Exercise prompt | Restate word for word the entries below, starting at the line with "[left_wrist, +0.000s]" and ending at the line with "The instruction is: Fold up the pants". Keep both end lines and omit the pictures.

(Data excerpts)

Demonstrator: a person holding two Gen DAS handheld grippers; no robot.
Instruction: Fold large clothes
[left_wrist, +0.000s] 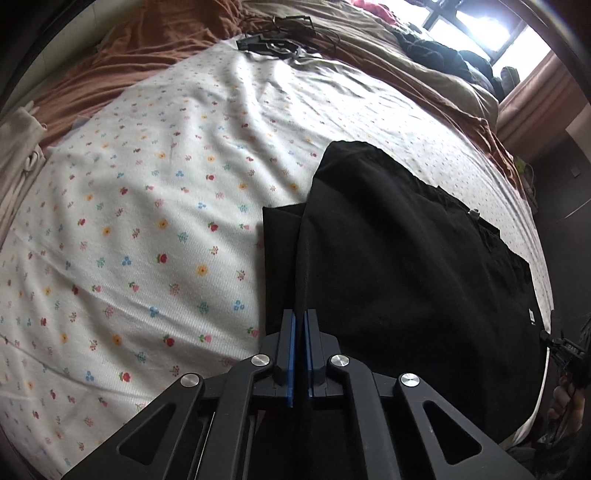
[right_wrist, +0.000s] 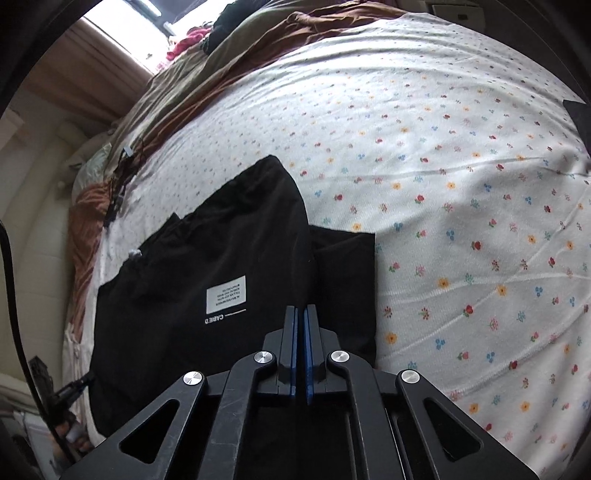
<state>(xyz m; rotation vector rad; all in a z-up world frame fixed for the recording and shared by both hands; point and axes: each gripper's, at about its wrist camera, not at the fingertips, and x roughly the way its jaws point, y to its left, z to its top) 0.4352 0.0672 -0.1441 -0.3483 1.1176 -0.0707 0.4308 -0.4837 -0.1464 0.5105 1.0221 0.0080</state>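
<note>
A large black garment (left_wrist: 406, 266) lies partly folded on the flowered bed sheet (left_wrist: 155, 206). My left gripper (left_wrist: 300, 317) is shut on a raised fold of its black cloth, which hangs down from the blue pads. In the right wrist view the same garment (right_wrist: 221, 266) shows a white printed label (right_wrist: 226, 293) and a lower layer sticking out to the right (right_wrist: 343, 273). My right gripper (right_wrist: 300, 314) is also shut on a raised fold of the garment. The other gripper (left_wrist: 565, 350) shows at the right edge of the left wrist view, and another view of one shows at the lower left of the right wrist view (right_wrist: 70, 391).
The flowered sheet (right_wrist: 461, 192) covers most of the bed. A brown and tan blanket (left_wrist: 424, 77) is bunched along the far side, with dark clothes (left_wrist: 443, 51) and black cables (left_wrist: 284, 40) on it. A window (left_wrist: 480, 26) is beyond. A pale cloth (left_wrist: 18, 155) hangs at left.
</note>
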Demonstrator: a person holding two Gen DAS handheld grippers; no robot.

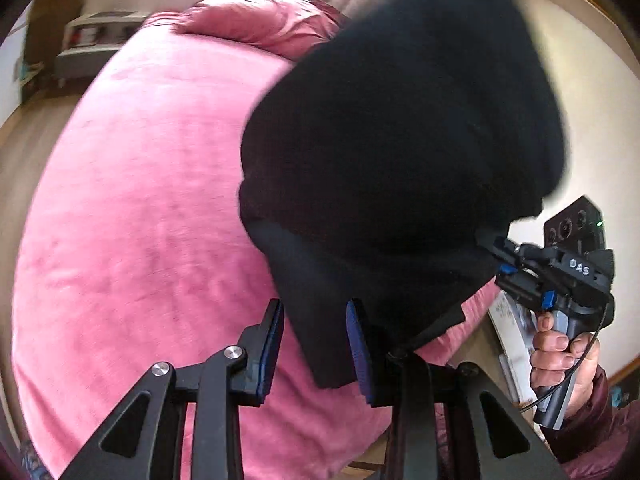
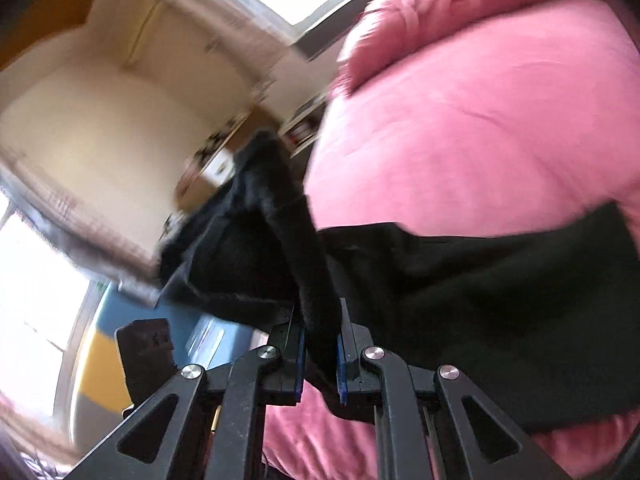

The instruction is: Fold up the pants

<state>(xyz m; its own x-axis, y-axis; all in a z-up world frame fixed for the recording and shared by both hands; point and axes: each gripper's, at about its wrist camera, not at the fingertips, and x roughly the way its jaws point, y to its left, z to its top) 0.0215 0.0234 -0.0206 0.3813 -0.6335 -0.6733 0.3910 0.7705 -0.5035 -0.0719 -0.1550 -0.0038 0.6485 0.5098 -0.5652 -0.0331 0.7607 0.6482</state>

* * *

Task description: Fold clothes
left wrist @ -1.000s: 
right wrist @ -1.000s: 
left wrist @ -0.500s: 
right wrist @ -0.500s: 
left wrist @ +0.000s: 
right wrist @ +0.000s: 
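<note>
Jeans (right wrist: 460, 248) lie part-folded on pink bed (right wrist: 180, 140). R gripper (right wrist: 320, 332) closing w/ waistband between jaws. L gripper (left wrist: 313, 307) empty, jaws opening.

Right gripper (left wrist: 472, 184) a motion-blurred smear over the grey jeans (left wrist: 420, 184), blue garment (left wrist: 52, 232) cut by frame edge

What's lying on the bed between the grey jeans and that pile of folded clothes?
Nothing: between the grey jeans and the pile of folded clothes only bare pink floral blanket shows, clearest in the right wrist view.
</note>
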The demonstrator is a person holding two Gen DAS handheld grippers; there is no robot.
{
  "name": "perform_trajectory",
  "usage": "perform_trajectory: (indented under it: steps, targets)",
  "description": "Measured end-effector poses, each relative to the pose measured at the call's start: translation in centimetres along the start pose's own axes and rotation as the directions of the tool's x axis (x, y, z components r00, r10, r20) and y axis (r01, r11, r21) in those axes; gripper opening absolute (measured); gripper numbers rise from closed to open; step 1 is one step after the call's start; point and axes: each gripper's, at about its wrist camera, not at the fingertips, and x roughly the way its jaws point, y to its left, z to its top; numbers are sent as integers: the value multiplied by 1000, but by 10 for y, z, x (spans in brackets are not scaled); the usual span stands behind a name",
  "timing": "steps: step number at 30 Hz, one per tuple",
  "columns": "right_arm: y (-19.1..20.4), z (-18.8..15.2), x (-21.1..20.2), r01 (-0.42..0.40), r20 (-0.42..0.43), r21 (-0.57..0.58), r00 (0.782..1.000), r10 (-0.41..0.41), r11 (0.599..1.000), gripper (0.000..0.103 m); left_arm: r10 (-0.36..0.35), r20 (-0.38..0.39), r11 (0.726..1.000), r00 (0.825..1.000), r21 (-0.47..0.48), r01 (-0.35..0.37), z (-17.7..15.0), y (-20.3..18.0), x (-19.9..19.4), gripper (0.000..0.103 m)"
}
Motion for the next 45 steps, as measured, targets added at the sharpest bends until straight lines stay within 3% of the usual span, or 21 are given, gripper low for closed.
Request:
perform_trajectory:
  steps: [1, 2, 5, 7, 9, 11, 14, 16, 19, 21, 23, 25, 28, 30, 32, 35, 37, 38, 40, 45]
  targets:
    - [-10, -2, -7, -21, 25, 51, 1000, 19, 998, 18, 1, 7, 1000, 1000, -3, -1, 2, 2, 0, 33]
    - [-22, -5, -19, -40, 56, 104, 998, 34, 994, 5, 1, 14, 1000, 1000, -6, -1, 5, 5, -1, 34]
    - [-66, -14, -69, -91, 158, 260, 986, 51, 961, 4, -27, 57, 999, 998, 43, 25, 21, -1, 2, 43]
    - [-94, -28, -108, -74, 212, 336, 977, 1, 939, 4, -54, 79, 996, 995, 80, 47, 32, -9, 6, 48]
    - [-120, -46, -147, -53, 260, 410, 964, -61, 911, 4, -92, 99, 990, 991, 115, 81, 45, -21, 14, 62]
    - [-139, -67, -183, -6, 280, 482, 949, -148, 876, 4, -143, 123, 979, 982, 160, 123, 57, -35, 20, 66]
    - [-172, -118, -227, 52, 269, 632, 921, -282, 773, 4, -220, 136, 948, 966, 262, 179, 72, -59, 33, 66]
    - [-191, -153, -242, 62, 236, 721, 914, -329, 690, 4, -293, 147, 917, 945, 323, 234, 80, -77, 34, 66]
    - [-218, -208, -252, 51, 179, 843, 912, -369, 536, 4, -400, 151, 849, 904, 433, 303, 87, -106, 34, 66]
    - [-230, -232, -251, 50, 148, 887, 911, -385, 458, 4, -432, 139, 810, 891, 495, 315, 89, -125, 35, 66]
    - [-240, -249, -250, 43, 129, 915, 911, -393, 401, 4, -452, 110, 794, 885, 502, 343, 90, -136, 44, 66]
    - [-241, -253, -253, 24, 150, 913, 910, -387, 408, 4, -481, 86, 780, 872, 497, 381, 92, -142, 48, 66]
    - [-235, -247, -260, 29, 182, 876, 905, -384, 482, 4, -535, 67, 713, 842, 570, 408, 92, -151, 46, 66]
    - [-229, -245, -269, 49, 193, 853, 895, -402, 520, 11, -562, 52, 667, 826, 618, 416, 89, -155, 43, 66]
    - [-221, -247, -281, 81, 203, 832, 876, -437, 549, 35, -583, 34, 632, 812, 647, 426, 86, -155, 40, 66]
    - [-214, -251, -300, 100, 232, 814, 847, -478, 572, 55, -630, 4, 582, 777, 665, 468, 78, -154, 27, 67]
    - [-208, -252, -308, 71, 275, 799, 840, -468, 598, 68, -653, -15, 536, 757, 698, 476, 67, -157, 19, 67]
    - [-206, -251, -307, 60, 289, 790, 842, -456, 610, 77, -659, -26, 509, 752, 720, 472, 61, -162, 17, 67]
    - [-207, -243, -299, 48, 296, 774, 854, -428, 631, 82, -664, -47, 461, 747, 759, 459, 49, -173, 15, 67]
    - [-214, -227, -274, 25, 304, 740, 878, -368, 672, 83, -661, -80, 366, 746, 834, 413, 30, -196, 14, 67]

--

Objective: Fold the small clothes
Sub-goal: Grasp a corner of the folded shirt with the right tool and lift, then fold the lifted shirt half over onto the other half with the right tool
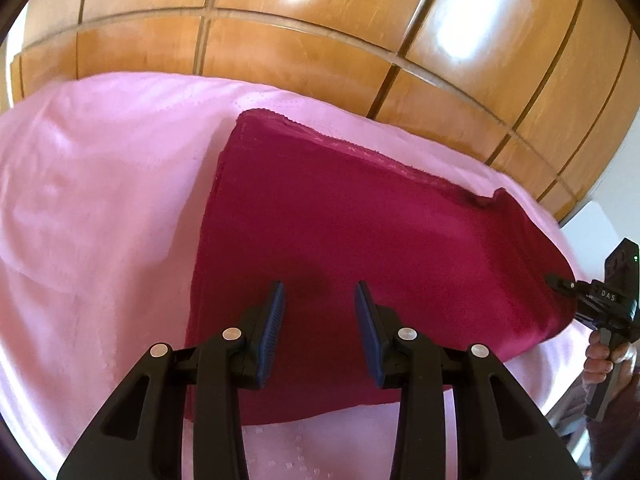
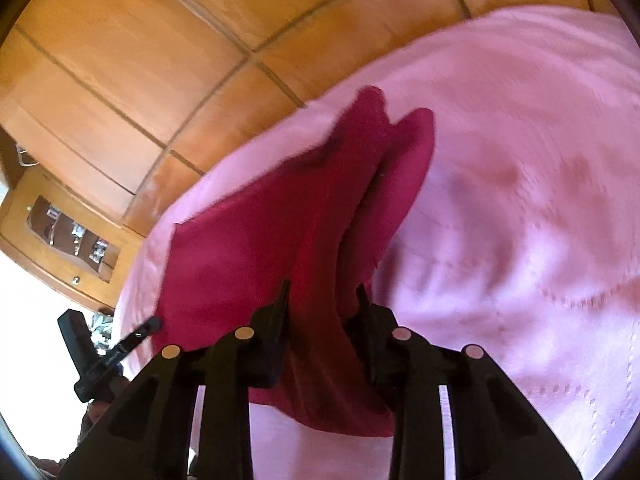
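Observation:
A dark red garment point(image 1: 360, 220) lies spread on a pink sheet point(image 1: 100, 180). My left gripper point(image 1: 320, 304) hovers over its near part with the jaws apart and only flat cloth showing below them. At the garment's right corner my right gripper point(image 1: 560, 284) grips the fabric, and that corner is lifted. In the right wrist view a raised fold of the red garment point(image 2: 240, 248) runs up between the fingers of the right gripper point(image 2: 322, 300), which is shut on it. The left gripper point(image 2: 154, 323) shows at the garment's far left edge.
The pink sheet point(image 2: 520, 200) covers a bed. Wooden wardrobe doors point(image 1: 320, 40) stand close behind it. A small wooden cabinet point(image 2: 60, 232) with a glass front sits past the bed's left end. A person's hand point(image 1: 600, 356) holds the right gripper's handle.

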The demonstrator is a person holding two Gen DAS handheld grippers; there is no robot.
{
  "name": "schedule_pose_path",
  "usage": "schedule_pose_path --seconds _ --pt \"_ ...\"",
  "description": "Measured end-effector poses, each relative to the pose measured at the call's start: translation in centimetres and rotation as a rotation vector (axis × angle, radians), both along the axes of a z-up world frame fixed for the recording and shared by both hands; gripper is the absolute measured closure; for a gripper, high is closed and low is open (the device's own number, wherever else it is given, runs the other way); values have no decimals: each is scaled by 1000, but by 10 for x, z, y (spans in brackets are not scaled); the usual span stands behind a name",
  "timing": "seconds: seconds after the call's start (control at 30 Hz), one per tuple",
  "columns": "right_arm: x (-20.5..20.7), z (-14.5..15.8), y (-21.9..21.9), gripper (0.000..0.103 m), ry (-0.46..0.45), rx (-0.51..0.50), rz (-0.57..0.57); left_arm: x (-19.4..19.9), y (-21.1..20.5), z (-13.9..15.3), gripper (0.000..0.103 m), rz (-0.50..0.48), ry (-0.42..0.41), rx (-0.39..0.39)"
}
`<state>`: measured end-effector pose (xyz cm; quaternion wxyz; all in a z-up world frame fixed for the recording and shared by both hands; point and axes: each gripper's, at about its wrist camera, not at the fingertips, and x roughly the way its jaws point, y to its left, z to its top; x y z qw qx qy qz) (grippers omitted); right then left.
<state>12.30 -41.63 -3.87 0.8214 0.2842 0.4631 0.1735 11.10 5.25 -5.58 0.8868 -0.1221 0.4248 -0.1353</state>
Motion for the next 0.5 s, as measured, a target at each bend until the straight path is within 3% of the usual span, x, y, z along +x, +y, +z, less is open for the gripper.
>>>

Task solution |
[left_wrist, +0.000s] 
[right_wrist, +0.000s] 
<state>(xyz m; rotation vector rad; all in a z-up world frame fixed for the recording and shared by both hands; point and axes: each gripper's, at about its wrist camera, not at the fingertips, and x roughly the way its jaws point, y to its left, z to its top) 0.4352 0.0672 -0.1441 -0.3483 1.1176 -0.0707 0.4308 -0.4837 -0.1464 0.5105 1.0221 0.0080</state>
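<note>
A large black garment (left_wrist: 406, 266) lies partly folded on the flowered bed sheet (left_wrist: 155, 206). My left gripper (left_wrist: 300, 317) is shut on a raised fold of its black cloth, which hangs down from the blue pads. In the right wrist view the same garment (right_wrist: 221, 266) shows a white printed label (right_wrist: 226, 293) and a lower layer sticking out to the right (right_wrist: 343, 273). My right gripper (right_wrist: 300, 314) is also shut on a raised fold of the garment. The other gripper (left_wrist: 565, 350) shows at the right edge of the left wrist view, and another view of one shows at the lower left of the right wrist view (right_wrist: 70, 391).
The flowered sheet (right_wrist: 461, 192) covers most of the bed. A brown and tan blanket (left_wrist: 424, 77) is bunched along the far side, with dark clothes (left_wrist: 443, 51) and black cables (left_wrist: 284, 40) on it. A window (left_wrist: 480, 26) is beyond. A pale cloth (left_wrist: 18, 155) hangs at left.
</note>
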Demonstrator: a person holding two Gen DAS handheld grippers; no robot.


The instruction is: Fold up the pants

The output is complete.